• YOUR INSTRUCTIONS: Each entry that follows needs to be written out exactly, with nothing left out.

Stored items

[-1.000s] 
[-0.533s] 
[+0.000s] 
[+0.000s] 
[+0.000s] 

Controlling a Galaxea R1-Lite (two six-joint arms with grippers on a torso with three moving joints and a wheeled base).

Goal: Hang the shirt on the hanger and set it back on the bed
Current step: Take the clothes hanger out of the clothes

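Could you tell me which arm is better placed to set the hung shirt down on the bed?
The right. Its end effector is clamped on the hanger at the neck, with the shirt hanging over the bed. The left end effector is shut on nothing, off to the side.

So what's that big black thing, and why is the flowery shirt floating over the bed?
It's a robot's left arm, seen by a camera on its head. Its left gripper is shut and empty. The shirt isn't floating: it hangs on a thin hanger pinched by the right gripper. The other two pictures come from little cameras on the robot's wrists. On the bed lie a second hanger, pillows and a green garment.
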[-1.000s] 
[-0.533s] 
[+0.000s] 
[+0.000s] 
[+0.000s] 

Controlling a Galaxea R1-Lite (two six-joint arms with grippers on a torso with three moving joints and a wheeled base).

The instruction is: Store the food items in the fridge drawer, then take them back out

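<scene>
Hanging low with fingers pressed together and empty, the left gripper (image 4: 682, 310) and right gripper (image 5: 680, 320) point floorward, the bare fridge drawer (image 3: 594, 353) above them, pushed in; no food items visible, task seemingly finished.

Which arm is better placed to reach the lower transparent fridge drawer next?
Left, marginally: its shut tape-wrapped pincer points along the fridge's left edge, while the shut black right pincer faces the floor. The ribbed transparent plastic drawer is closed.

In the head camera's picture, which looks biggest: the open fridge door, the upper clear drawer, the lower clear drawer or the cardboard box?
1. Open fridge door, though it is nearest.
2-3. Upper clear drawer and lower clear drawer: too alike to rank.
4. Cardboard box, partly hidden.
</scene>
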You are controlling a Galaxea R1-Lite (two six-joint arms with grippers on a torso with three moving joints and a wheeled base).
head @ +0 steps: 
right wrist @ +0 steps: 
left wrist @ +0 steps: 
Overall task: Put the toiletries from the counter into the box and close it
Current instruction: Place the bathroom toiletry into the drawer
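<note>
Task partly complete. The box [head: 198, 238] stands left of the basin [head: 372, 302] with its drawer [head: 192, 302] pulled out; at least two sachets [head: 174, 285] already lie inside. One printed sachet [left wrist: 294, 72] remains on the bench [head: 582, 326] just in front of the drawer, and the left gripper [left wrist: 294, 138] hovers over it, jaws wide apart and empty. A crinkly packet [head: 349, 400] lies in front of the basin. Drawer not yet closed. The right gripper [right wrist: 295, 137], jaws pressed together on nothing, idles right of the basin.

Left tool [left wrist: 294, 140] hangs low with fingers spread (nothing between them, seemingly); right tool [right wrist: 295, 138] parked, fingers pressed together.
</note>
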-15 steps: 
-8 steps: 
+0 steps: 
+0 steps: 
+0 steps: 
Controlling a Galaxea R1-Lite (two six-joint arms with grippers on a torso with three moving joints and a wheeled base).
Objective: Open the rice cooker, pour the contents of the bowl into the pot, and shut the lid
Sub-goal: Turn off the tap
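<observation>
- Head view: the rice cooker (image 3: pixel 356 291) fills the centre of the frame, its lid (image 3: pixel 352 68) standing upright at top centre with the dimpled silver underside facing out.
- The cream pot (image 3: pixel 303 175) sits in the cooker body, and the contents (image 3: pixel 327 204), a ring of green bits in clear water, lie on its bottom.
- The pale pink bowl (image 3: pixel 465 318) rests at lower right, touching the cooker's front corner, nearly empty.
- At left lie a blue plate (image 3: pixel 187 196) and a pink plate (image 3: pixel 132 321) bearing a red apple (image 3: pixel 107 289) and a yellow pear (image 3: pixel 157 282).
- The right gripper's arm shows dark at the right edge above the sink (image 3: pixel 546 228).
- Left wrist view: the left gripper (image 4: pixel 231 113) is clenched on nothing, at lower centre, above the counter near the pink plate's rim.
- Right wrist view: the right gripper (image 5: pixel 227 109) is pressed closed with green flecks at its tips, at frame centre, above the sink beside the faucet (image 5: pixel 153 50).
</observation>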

• TASK ANSWER:
[-1.000s] 
[-0.533s] 
[+0.000s] 
[+0.000s] 
[+0.000s] 

Controlling a Galaxea R1-Lite (two six-joint arms with grippers on a torso with three moving joints and a wheeled base).

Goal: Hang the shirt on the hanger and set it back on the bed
Current step: Take the clothes hanger out of the clothes

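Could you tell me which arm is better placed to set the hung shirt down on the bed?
The right. Its end effector is clamped on the hanger at the neck, with the shirt hanging over the bed. The left end effector is shut on nothing, off to the side.

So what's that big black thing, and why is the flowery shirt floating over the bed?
It's a robot's left arm, seen by a camera on its head. Its left gripper is shut and empty. The shirt isn't floating: it hangs on a thin hanger pinched by the right gripper. The other two pictures come from little cameras on the robot's wrists. On the bed lie a second hanger, pillows and a green garment.
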[-1.000s] 
[-0.533s] 
[+0.000s] 
[+0.000s] 
[+0.000s] 

Controlling a Galaxea R1-Lite (two six-joint arms with grippers on a torso with three moving joints and a wheeled base).

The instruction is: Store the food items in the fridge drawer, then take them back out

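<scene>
Hanging low with fingers pressed together and empty, the left gripper (image 4: 682, 310) and right gripper (image 5: 680, 320) point floorward, the bare fridge drawer (image 3: 594, 353) above them, pushed in; no food items visible, task seemingly finished.

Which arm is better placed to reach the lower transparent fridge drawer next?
Left, marginally: its shut tape-wrapped pincer points along the fridge's left edge, while the shut black right pincer faces the floor. The ribbed transparent plastic drawer is closed.

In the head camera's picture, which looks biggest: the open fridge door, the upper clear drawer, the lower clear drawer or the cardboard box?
1. Open fridge door, though it is nearest.
2-3. Upper clear drawer and lower clear drawer: too alike to rank.
4. Cardboard box, partly hidden.
</scene>
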You are controlling a Galaxea R1-Lite (two six-joint arms with grippers on a torso with three moving joints and a wheeled base).
head @ +0 steps: 
right wrist @ +0 steps: 
left wrist @ +0 steps: 
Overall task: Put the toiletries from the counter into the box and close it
Current instruction: Place the bathroom toiletry into the drawer
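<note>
Task partly complete. The box [head: 198, 238] stands left of the basin [head: 372, 302] with its drawer [head: 192, 302] pulled out; at least two sachets [head: 174, 285] already lie inside. One printed sachet [left wrist: 294, 72] remains on the bench [head: 582, 326] just in front of the drawer, and the left gripper [left wrist: 294, 138] hovers over it, jaws wide apart and empty. A crinkly packet [head: 349, 400] lies in front of the basin. Drawer not yet closed. The right gripper [right wrist: 295, 137], jaws pressed together on nothing, idles right of the basin.

Left tool [left wrist: 294, 140] hangs low with fingers spread (nothing between them, seemingly); right tool [right wrist: 295, 138] parked, fingers pressed together.
</note>
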-15 steps: 
-8 steps: 
+0 steps: 
+0 steps: 
+0 steps: 
Controlling a Galaxea R1-Lite (two six-joint arms with grippers on a torso with three moving joints and a wheeled base).
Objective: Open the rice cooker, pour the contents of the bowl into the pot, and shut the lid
Sub-goal: Turn off the tap
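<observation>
- Head view: the rice cooker (image 3: pixel 356 291) fills the centre of the frame, its lid (image 3: pixel 352 68) standing upright at top centre with the dimpled silver underside facing out.
- The cream pot (image 3: pixel 303 175) sits in the cooker body, and the contents (image 3: pixel 327 204), a ring of green bits in clear water, lie on its bottom.
- The pale pink bowl (image 3: pixel 465 318) rests at lower right, touching the cooker's front corner, nearly empty.
- At left lie a blue plate (image 3: pixel 187 196) and a pink plate (image 3: pixel 132 321) bearing a red apple (image 3: pixel 107 289) and a yellow pear (image 3: pixel 157 282).
- The right gripper's arm shows dark at the right edge above the sink (image 3: pixel 546 228).
- Left wrist view: the left gripper (image 4: pixel 231 113) is clenched on nothing, at lower centre, above the counter near the pink plate's rim.
- Right wrist view: the right gripper (image 5: pixel 227 109) is pressed closed with green flecks at its tips, at frame centre, above the sink beside the faucet (image 5: pixel 153 50).
</observation>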

No further output is required.